Develop a sense of responsibility

  • Ask children to take charge of family recycling (get containers, wash the jars, stack the papers, etc.)
  • Teach boys and girls how to take care of their clothes, sort and fold laundry, use the washer and dryer or help at the laundromat, sew on buttons, iron, polish shoes, etc.
  • Have children plan all aspects of a party. They can help decide on the guests, phone or send invitations, plan the food, get the house ready, greet and introduce the guests, and clean up.

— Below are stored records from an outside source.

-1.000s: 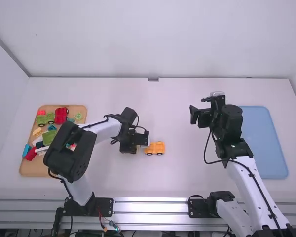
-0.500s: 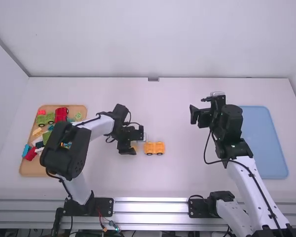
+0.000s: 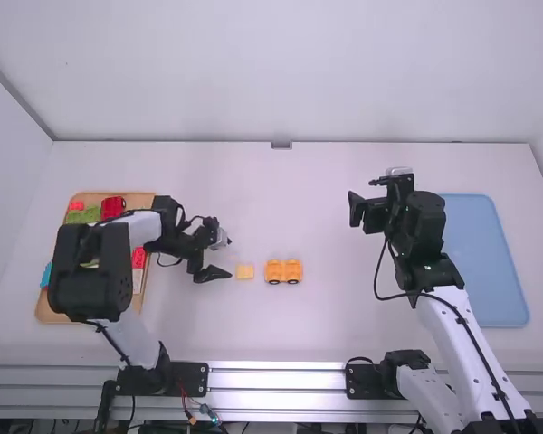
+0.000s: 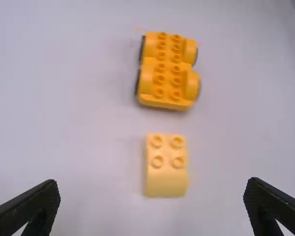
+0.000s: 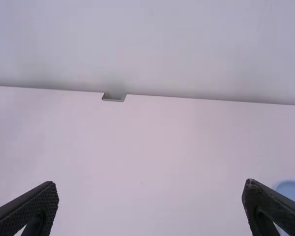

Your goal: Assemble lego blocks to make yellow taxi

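Observation:
My left gripper (image 3: 223, 257) is over the table just left of a pale yellow block (image 3: 244, 271). Right of that block, and apart from it, stands an orange-yellow wheeled base (image 3: 283, 271). In the left wrist view, the left gripper (image 4: 151, 209) is open, with the pale yellow studded block (image 4: 166, 166) beyond its fingertips and the wheeled base (image 4: 168, 72) farther off. The right gripper (image 3: 366, 213) is held above the table left of the blue tray; in the right wrist view the gripper (image 5: 150, 209) is open with nothing between its fingers.
At the far left a wooden tray (image 3: 54, 307) holds red, green, blue and white blocks, partly covered by the left arm. A blue tray (image 3: 493, 262) lies on the right, beside the right arm.
The left gripper has moved left, off the pale yellow block, which now lies uncovered on the table. The wheeled base and the right arm have stayed in place.

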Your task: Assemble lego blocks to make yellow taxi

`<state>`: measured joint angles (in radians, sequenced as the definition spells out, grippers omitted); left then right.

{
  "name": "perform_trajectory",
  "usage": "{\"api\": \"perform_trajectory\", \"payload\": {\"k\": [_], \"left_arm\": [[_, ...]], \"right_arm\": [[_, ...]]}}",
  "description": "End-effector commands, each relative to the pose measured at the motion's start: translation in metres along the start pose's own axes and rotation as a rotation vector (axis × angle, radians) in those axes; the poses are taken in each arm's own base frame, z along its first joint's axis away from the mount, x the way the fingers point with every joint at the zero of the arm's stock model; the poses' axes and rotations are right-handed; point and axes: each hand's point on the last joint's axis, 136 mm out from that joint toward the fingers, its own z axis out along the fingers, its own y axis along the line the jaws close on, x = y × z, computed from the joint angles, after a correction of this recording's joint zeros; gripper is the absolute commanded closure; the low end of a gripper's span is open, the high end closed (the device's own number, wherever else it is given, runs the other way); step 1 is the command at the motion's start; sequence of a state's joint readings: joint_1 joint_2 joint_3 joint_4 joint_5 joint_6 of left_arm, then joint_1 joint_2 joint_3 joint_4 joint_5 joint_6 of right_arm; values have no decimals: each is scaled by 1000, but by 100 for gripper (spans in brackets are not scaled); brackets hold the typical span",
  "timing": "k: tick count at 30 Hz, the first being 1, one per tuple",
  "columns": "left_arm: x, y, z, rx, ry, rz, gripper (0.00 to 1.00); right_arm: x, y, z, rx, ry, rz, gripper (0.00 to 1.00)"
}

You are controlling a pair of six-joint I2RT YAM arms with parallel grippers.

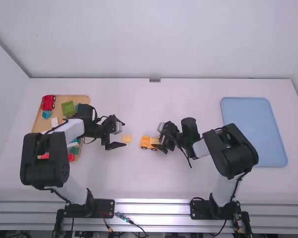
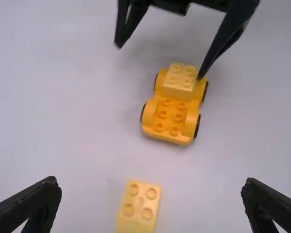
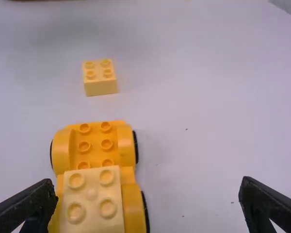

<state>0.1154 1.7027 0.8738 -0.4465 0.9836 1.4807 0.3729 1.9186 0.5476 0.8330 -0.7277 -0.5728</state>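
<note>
Now, the yellow car [image 3: 96, 141] sits on the table [image 1: 134, 178] with a pale yellow block [image 3: 91, 199] on its back end. I think that block may not be pushed down all the way, so a bump could pop it off. The right claw [image 3: 148, 194] is wide open and has hold of nothing. One finger is right by the car. If it shuts or swings to the side now, it could knock the car. The car has wheels, so it might roll away when someone pushes on it.

Just past the front of the car is a loose yellow block [image 2: 138, 206], bumps up. The left claw [image 2: 151, 194] is wide open too, with nothing in it. If it comes down crooked, it could pinch the block by a corner and turn it, and then the bumps won't line up. Both claws could also crash, because the car and loose block are near each other.

Farther off, by the left arm, is a wooden tray with a green block [image 1: 68, 108] and a red toy car [image 1: 48, 102]. A swinging arm could hit those.
</note>
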Motion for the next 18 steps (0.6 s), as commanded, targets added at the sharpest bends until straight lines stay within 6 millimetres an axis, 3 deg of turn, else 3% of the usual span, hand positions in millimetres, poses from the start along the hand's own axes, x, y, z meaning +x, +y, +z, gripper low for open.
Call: {"api": "perform_trajectory", "payload": {"k": [1,6,12,18], "left_arm": [[-15,5,6,32,-81,209,1],[-3,7,15,65,-78,263,1],[7,7,22,63,-85,225,1],[18,-2,29,65,-84,207,1]], "right_arm": [[5,9,3,-40,-6,13,1],[21,14,14,-91,7,39,1],[23,20,25,-118,-12,58,1],[22,28,27,-52,-9,-45,1]]}}
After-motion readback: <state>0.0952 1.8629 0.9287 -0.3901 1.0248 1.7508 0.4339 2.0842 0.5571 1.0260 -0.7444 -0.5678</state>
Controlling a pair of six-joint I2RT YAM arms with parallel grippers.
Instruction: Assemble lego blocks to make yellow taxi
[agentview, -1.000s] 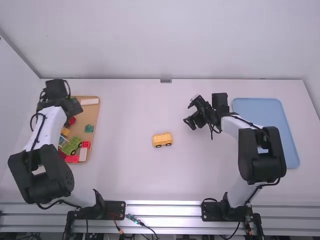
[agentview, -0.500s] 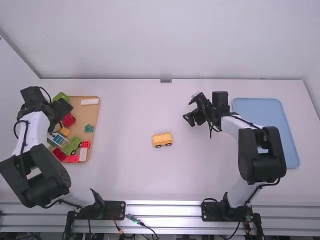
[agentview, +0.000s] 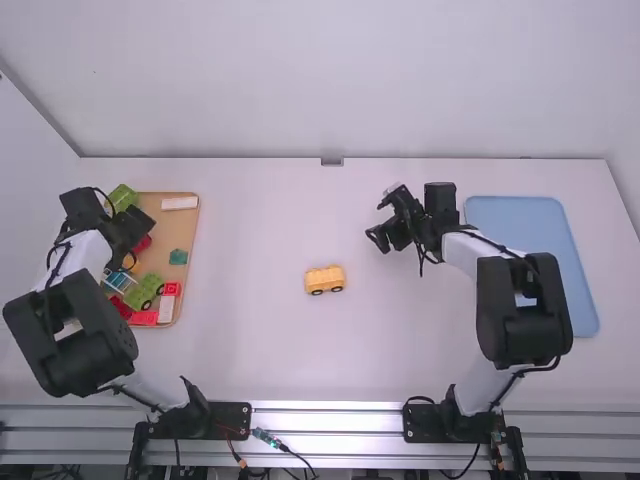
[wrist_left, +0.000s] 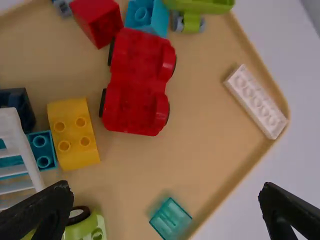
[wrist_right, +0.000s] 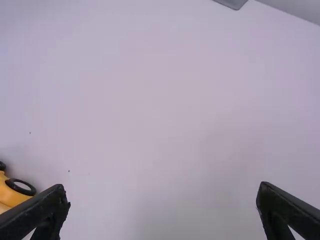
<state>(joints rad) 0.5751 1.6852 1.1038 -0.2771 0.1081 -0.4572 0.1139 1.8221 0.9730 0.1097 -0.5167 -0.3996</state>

Bolster core learning skills

  • Recommend that children keep a diary - a journal of their activities or the family's.
  • Take time every day for the whole family to read by themselves or together. Even 10 or 15 minutes is fine.
  • Introduce children to the library's summer reading program.
  • Have children follow a favourite newspaper comic strip all summer.
  • Have children write letters or send postcards to cousins, grandparents and friends.
  • Review cash register receipts. Children can check them for accuracy when you're unloading groceries.
  • Teach children to add up gas mileage.
  • Hold a yard or garage sale. Allow children to set prices and make change.

Teach good citizenship

  • Check the newspaper for volunteer activities. For example, you and your child could make a weekly visit to a nursing home.
  • Visit the animal shelter, the fire station or a hospital to show children what happens at these places.

Understand history

  • If possible, collect photographs of grandparents and great-grandparents. Have children write their names and birth dates on the back of the photos. Tell stories about the family.
  • Discuss the meaning of holidays with children and find a special way to celebrate.
  • If you take a trip, visit the historical sites along the way and save the information brochures.
  • Check out library books and videos to reinforce new learning from a trip.
  • Visit a cemetery and find the oldest stone. Read the inscription and talk about the past with your children.

Get close to nature

  • Give children a garden plot in the yard, or a window box or planter on a balcony. Be sure the child has full responsibility for the plants.
  • Read the daily newspaper's weather map. Let children figure out what the weather is where friends and relatives live.
  • Camp out for a night on the balcony, in your yard, or at a provincial campground.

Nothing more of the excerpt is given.